Принеси мне, Санта, антидепрессанты (Хаан) - страница 16

Принцессы не какают, а богини не выбрасывают втулки от туалетной бумаги!

Я осторожно потянула крышку мусоропровода, положила туда пакет, закрыла. Повернулась и вздрогнула.

Максим смотрел на меня. Пристально. Без улыбки и смешинок в глазах его лицо даже немного пугало: впалые щеки, крутые скулы, острая линия челюсти — ему бы длинные черные волосы вместо светлых коротких, и был бы похож на вампира.

— Ну как твое состояние? Лучше стало? — светски спросил он, но тут же спохватился и качнул головой: — Ах да, прости, это же непрофессионально.

Он откинул голову, глядя на снежинки за окном, танцующие в свете фонаря.

Почему-то мне стало его ужасно жалко. А как подбодрить — я не знала, поэтому сказала:

— Мне лучше. Прямо намного-намного лучше. Инга Семеновна очень хвалила ваш выбор лечения. Вот, предлагает теперь пойти на индивидуальную или групповую психотерапию. Что посоветуете?

— Посоветую как психиатр? — Максим повернулся ко мне.

— Нет, как… Дед Мороз! — фыркнула я.

— Так прошло уже время Деда Мороза… — Максим оглядел себя, дернул подол оверсайз футболки. — Тут пора святого Валентина изображать.

— Для святого Валентина ты слишком одет. — Я цокнула языком, проходясь взглядом по развороту плеч, которые, в отличие от кубиков на животе, футболка не могла скрыть.

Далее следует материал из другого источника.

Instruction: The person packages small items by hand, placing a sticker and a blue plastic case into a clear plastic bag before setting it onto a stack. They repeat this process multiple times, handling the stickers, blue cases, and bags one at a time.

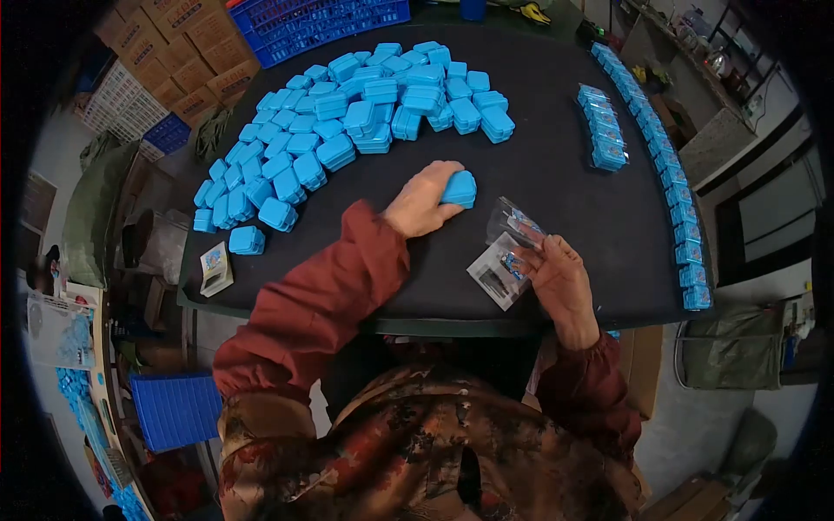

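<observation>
My left hand (pixel 426 200) is wrapped round a small light-blue plastic box (pixel 460 190) over the middle of the black table. To its right, my right hand (pixel 560 282) pinches a clear plastic bag (pixel 511 220) with printing on it between thumb and fingers. Just below that bag, a printed leaflet (pixel 497 276) with dark pictures overlaps my right fingertips. Beyond my left hand spreads a large pile of the same blue boxes (pixel 356 95). One single box (pixel 247 240) sits apart at the near left of the pile.
A stack of leaflets (pixel 216 268) lies at the table's left edge. Bagged blue boxes form a long row (pixel 665 165) along the right edge, beside a shorter row (pixel 602 128). Behind the pile stands a blue crate (pixel 317 26); cardboard cartons (pixel 178 52) are stacked at the back left.
</observation>
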Demonstrator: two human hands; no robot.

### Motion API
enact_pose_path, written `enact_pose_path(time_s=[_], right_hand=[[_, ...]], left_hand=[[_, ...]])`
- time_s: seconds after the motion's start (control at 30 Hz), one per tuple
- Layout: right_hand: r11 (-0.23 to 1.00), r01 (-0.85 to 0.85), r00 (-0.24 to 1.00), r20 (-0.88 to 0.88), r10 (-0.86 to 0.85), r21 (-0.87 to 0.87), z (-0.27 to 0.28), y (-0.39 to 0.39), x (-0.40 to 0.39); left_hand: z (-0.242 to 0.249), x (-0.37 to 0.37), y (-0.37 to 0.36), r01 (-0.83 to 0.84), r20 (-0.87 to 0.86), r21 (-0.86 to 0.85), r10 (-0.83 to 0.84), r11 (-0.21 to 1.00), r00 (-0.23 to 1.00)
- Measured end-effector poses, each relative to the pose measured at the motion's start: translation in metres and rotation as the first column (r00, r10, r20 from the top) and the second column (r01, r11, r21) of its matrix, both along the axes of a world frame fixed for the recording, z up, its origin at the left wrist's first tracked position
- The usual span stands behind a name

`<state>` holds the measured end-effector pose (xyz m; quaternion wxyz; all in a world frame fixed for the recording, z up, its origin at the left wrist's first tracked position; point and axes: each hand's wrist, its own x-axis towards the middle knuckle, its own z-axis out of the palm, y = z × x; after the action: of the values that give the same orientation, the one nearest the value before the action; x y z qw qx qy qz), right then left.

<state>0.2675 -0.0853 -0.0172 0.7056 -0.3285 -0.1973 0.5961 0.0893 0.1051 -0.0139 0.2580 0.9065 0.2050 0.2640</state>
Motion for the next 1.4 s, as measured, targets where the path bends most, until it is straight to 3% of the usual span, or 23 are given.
enact_pose_path(time_s=[0.03,0.1,0.23,0.3,0.4,0.53,0.7,1.4], right_hand=[[1.0,-0.003,1.0,0.015,0.003,0.012,0.001,0.0,-0.002],[1.0,-0.008,1.0,0.028,0.007,0.022,0.001,0.001,-0.005],[0.998,-0.058,0.997,0.044,0.058,0.005,0.003,0.007,-0.018],[0.998,-0.061,0.998,0.034,0.06,0.007,0.006,0.009,-0.024],[0.994,-0.08,0.996,-0.025,0.082,0.07,0.009,0.012,-0.028],[0.995,-0.065,0.997,-0.043,0.068,0.072,0.012,0.012,-0.031],[0.988,-0.083,0.995,-0.043,0.09,0.133,0.01,0.012,-0.034],[0.97,-0.144,0.971,0.219,0.1,0.195,0.006,0.011,-0.025]], left_hand=[[0.011,-0.009,-0.007,-0.004,-0.002,-0.002,0.004,1.0,1.0],[0.034,-0.026,-0.022,0.047,0.183,-0.338,0.016,0.94,0.983],[0.047,-0.046,-0.051,0.084,0.274,-0.478,0.058,0.874,0.96],[0.045,-0.048,-0.06,0.172,0.398,-0.557,0.079,0.813,0.914],[0.04,-0.053,-0.066,0.211,0.418,-0.606,0.081,0.767,0.905],[0.033,-0.057,-0.067,0.193,0.421,-0.538,0.063,0.821,0.905],[0.039,-0.058,-0.073,0.107,0.382,-0.304,0.018,0.947,0.924],[0.043,-0.059,-0.089,0.052,0.233,-0.249,0.007,0.967,0.972]])
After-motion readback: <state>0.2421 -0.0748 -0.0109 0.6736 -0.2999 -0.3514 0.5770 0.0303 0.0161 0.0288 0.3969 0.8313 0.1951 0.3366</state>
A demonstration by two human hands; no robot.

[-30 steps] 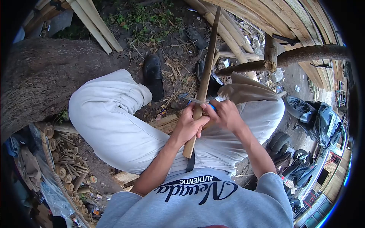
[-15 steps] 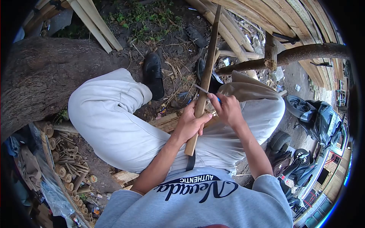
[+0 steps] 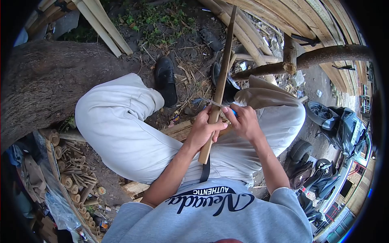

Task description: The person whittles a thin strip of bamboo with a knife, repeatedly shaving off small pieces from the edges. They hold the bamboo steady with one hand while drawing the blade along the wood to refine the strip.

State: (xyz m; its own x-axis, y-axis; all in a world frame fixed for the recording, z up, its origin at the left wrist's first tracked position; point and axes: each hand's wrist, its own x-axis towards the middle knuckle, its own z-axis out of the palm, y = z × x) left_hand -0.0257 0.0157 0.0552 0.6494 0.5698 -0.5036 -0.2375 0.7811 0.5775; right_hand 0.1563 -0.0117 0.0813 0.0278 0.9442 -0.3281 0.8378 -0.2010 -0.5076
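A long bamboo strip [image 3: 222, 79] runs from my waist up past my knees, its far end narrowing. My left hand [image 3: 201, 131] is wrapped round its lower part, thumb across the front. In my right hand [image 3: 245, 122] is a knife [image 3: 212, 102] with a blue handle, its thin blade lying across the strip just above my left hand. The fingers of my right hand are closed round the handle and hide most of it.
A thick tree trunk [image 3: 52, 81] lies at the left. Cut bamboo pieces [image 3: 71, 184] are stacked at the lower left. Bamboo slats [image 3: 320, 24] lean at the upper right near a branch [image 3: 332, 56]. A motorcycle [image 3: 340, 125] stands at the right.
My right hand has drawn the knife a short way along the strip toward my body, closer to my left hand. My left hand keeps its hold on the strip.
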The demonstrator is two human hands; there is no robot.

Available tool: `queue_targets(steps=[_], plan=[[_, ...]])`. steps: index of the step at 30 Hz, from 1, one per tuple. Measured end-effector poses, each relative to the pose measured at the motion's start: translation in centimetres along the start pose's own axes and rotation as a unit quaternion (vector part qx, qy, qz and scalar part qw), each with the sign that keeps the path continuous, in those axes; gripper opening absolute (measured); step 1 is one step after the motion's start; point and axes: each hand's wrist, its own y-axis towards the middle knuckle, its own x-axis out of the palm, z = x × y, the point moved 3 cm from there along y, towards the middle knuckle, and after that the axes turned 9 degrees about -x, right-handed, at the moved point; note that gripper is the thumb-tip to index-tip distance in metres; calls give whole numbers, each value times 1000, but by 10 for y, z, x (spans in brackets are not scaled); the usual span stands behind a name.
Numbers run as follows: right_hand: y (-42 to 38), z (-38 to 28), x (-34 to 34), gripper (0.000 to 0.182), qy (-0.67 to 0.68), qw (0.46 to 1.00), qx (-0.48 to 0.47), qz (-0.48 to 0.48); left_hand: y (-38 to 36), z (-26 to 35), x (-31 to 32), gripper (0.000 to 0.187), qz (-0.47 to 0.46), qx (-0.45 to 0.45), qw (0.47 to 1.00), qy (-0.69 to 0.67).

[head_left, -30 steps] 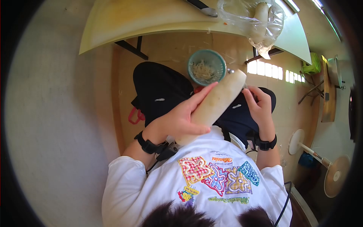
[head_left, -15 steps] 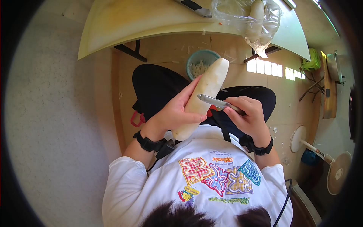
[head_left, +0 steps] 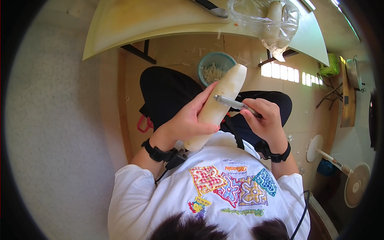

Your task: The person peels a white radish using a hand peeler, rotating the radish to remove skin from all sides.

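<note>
A long pale radish [head_left: 220,102] lies tilted in my left hand [head_left: 188,120], whose fingers and thumb wrap round its lower half. My right hand [head_left: 267,120] is closed on the handle of a metal peeler [head_left: 229,101]. The peeler's head rests on or just over the middle of the radish. Beyond the radish, on the floor between my knees, a light blue basin [head_left: 201,64] holds pale peelings [head_left: 212,73]. The radish's upper end slightly overlaps the basin's right edge in view.
A table [head_left: 168,24] stands ahead, with a dark-handled tool [head_left: 212,8] and a clear plastic bag [head_left: 276,34] of radishes on it. Scraps lie on the floor. At the right are a white fan [head_left: 357,185], a green object [head_left: 329,69] and a wooden board [head_left: 349,100].
The peeler has moved a little up the radish, along with my right hand. The radish has shifted slightly to the right.
</note>
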Motion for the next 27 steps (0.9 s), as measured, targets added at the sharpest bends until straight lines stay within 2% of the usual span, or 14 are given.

— Я что — должен быть в хитоне и сандалиях? — Максим потер рукой подбородок. — И с ма-а-а-а-аленьким таким луком, да?

Я засмеялась:

— Можно даже без хитона! Санта в твоем исполнении был…

Договорить не успела.

Максим завел руки за голову и одним движением стянул с себя футболку, обнажив и грудь, и кубики, и все нужные мышцы, которые я за полтора месяца, оказывается, совершенно не забыла. Прям как настоящие стояли у меня перед глазами — и реальность только подтвердила их безупречность.

— Так лучше, Нина Аверьянова? — медленно комкая футболку в руках, спросил Максим. Он бросил ее на подоконник, и я завороженно проследила за полетом. Она, наверное, все еще теплая и пахнет им…

Стало как-то жарко и душно, к Максиму поворачиваться было страшно. Но мой взгляд как намагниченный прилип к его загорелой коже, расчерченной мышцами так четко, будто кто-то обрисовал их в фотошопе.

— Потом скажешь, что опять я виновата? — проговорила я, с трудом ворочая языком.

— В чем? — спросил вроде бы невинно Максим, но сделал ко мне шаг.

— В том, что ты спровоцировался.

— На что? — Он склонил голову набок и сделал еще шаг.

— Не знаю… — прошептала я, думая, что пора поднимать глаза к его лицу, а то скоро станет совсем ясно, куда я смотрю. — Зависит от того, как далеко ты зайдешь.